Dia juga mengakui, bahwa ini kali pertama dirinya di panggil dan bersidang sebagai saksi atas kasus itu.
“Keterangan para aparat atau perangkat desa di sidang virtual itu banyak yang memberi keterangan bohongnya, seperti pembersihan Danau Bantian Raya, sebab sepengetahuan kami itu tidak pernah dilakukan oleh siapapun,” katanya mengungkapkan.
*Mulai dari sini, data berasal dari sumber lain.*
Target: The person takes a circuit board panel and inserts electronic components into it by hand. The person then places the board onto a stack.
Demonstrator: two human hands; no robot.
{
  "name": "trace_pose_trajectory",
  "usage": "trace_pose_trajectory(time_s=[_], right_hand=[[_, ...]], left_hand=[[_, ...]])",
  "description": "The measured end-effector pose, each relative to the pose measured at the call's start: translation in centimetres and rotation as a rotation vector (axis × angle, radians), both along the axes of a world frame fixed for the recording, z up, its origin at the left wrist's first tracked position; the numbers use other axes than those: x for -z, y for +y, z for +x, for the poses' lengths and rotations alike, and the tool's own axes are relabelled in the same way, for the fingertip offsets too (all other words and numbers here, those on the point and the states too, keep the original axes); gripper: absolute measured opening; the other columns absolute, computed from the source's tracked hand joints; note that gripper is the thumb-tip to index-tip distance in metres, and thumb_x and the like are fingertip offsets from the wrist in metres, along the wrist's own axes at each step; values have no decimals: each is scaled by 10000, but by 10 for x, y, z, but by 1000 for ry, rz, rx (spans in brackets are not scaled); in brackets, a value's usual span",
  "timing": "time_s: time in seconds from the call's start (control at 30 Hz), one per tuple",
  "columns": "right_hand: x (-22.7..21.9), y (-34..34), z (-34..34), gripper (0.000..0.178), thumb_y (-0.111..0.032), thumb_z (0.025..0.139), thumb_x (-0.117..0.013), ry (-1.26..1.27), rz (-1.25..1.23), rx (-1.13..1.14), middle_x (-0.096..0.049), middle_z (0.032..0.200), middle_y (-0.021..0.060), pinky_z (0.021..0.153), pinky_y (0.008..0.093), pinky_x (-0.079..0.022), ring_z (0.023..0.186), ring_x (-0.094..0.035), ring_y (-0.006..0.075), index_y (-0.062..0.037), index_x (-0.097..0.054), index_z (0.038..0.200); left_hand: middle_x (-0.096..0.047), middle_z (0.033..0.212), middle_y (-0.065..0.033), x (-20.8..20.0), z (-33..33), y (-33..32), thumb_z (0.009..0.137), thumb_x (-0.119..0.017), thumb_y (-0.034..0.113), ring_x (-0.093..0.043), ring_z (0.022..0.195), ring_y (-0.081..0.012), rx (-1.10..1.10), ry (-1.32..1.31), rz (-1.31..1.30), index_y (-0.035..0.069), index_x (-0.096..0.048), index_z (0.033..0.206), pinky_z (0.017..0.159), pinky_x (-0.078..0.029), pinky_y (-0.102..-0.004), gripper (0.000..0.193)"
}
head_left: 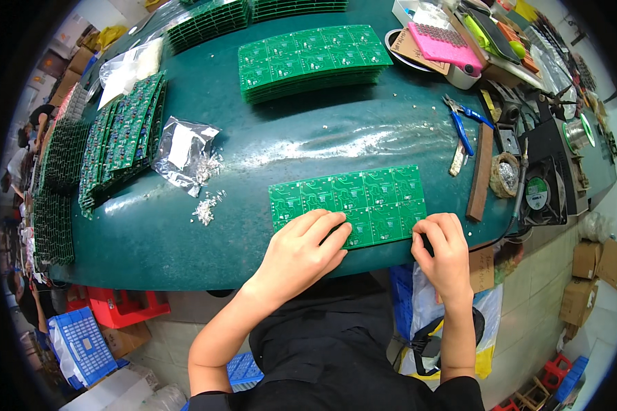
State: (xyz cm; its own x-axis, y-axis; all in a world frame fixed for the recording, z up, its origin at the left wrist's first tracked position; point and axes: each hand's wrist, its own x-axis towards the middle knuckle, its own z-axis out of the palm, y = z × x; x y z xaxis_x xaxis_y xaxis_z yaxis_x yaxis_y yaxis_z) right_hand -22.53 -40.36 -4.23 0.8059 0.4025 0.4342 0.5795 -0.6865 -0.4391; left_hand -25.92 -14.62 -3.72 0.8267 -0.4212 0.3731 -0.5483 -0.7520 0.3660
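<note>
A green circuit board panel (pixel 380 198) lies flat near the table's front edge, printed with repeated units in two rows. My left hand (pixel 301 250) rests over its front left part, fingers bent and drawn together. Anything between those fingertips is hidden or too small to name. At the panel's front right corner, my right hand (pixel 447 250) has thumb and forefinger closed on the edge. Left of the panel, small white parts (pixel 206 210) lie in a loose heap. More of them spill at the mouth of a clear plastic bag (pixel 179 152).
A stack of green panels (pixel 312 58) stands behind. Boards with parts fitted (pixel 127 130) lean at left. On the right are blue-handled cutters (pixel 465 127), a brown bar (pixel 480 171), a soldering iron (pixel 519 181), a fan (pixel 543 197) and a solder spool (pixel 578 133).
</note>
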Motion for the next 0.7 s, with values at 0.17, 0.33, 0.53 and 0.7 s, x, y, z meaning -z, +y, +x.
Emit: trace_pose_trajectory(time_s=[0.17,0.33,0.53,0.7], right_hand=[[-1,2,-2,206,71,725,-716,-2,0,-10,-586,877,102,703,389,-504,808,-585,291,-23,-619,880],[-3,1,-7,189,58,737,-714,-2,-19,11,-583,882,101,720,392,-504,821,-586,291,-26,-623,880],[-7,-6,-9,149,36,776,-698,91,-15,14,-604,895,107,774,405,-497,847,-603,293,-31,-643,897],[-13,-27,8,221,46,856,-614,217,175,204,-653,997,149,824,388,-505,939,-630,317,0,-660,1067]], left_hand=[[-654,1126,-59,0,0,-1,712,-788,120,-653,1024,-246,1,-6,6,76,-680,1070,842,-569,-364,377],[-654,1126,-59,-2,-3,-1,707,-793,125,-651,1019,-246,17,-17,1,77,-680,1072,836,-569,-364,385],[-651,1129,-74,-8,-9,-1,718,-794,128,-640,1034,-269,10,6,-1,77,-678,1089,863,-549,-384,391],[-638,1127,-140,-13,-29,21,832,-728,89,-601,1047,-329,-284,7,-198,47,-641,1169,893,-501,-415,351]])
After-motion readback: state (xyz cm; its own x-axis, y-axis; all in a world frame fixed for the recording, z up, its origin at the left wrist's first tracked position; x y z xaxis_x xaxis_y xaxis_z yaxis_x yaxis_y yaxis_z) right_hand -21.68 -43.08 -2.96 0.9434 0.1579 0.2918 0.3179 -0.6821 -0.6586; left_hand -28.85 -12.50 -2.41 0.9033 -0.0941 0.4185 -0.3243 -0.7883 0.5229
“Hal itu dapat kami pastikan, lantaran kami ini merupakan saksi hidupnya karena kami hampir tiap hari lalu lalang di Danau Bantian Raya itu untuk menyadap karet, yang namanya pembersihan Danau Bantian Raya itu, saya pastikan tidak ada dan itu bisa disebutkan keterangan bohong, sebab dilakukan oleh siapa, kapan dan untuk apa, juga seberapa besar upahnya,” terangnya.
Hal itu dibenarkan oleh Gandut, lantaran melakukan aktivitas yang sama, hampir tiap hari lalu lalang di Danau Bantian Raya tersebut, akan tetapi tidak pernah tahu adanya pembersihan Danau Bantian Raya.
“Itu keterangan bohong,” ujarnya memastikan atas keterangan yang disampaikan oleh para aparat Desa pada persidangan perdana kasus korupsi berjamaah Kepala Desa dan Bendahara Tarusan yang dilakukan secara virtual itu.
“Dari sembilan tuntutan yang mereka yakini sangat korupsi, seperti listrik desa yang lebih setahun ini tidak pernah menyala kemana duit operasionalnya, gedung perpustakaan, transportasi speed desa, penggunaan DD/ADD yang tdk melibatkan warga (PKT/Padat Karya Tunai, red) tapi hanya di upahkan, dana BLT yang tidak sampai ke masyarakat, tapi anehnya tuntutan pemerintah atau penyidiknya koq cuma pada dua hal saja lalu di kemanakan lagi tuntutan kami yang lainnya, apa kurang cukup keterangan kami, apa tidak cukup audit mereka, apa mereka tidak bisa membaca tuntutan kami,” ungkapnya lagi mempertanyakan.
Padahal, lanjutnya dari sembilan tuntutan tersebut sungguh terjadi apa adanya dan akibanya selama ini sangat menyengsarakan masyarakat Desa Tarusan.
“Begitu juga dengan kami, yang dipanggil kesana kemari untuk dimintai keterangan tanpa perduli dengan kondisi riil yang sedang melanda kami, pulang pergi transportasi dan akomodasi juga dari biaya sendiri, kantong kami sendiri pula,” jelasnya miris.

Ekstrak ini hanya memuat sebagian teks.